Sales of standalone cameras are plummeting - even as top-end cameras are getting much cheaper.
According to research firm GfK South Africa, sales in the entry-level camera market dropped by 17% and the Digital Single Lens Reflex (DSLR) market by 33%, in the fourth quarter of 2018 - the peak shopping season in South Africa.
The reason: South Africans are choosing to buy smartphones as the performance gap between smartphones and dedicated cameras continues to narrow.
“This is a trend that will only accelerate as smartphone screen sizes grow and as smartphone camera DxOMark [a leading source of independent image quality measurements and ratings for smartphone, camera and lenses] scores improve, moving performance closer to single lens reflex (SLR) cameras,” said Norman Chauke of GfK South Africa.
Entry level compact camera sales declined by 17% in the fourth quarter of 2018. Meanwhile, the average prices of an entry level compact camera climbed 21% to R4,588 - as the weaker rand hit import prices.
“These units do not offer much over smartphones in terms of technical specifications or features, making it hard for a first-time customer to justify a purchase,” said Chauke.

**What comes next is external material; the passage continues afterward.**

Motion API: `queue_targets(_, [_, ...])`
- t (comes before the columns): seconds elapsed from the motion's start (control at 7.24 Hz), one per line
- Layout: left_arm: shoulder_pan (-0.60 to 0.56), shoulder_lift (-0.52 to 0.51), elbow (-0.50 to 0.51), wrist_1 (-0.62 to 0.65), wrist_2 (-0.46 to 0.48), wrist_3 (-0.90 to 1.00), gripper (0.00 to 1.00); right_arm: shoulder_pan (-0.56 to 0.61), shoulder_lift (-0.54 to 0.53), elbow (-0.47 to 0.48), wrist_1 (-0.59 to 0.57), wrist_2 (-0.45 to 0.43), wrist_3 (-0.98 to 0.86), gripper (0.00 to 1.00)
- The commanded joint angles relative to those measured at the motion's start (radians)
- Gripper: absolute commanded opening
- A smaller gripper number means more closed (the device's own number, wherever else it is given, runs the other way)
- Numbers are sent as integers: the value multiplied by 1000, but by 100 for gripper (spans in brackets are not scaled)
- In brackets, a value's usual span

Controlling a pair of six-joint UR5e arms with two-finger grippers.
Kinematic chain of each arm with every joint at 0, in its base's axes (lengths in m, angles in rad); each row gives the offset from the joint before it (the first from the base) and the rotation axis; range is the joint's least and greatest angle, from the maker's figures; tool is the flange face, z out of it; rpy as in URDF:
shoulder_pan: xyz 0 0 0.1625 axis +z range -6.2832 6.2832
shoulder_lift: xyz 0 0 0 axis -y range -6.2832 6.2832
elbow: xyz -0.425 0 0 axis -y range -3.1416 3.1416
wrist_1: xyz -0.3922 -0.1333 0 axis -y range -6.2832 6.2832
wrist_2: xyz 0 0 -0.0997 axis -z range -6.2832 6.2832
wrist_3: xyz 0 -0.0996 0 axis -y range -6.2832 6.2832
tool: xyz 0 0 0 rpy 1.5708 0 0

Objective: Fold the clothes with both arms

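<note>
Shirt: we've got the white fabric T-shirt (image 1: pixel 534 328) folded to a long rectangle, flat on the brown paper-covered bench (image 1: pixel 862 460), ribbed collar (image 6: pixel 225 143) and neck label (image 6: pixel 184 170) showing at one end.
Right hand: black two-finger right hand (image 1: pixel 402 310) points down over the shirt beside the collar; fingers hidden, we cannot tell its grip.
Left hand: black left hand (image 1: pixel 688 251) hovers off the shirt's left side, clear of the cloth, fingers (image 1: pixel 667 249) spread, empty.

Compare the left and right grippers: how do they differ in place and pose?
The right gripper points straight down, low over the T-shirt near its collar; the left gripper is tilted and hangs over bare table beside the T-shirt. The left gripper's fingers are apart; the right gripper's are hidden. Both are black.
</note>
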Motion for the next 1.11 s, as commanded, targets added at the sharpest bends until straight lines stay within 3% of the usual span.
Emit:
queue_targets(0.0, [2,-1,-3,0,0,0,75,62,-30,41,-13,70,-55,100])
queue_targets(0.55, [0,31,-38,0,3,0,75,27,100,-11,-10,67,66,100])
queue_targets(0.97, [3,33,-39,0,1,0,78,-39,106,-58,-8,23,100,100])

DSLR sales plummeted by 33% in the fourth quarter of 2018 compared to 2017, after sales also dropped by a third in the third quarter.
But, unlike the rise in costs of entry-level compact cameras, the average selling price fell 19% to R9,667. This is due to the emergence of mirror-less cameras, which are much cheaper options than the mirrored versions. The latter can cost more than R25,000 just for a camera body.
Even Black Friday deals were not enough to give cameras a boost. The sales of compact cameras were 11% lower than in the Black Friday week in 2017, while SLR sales decreased by 30% in the same week.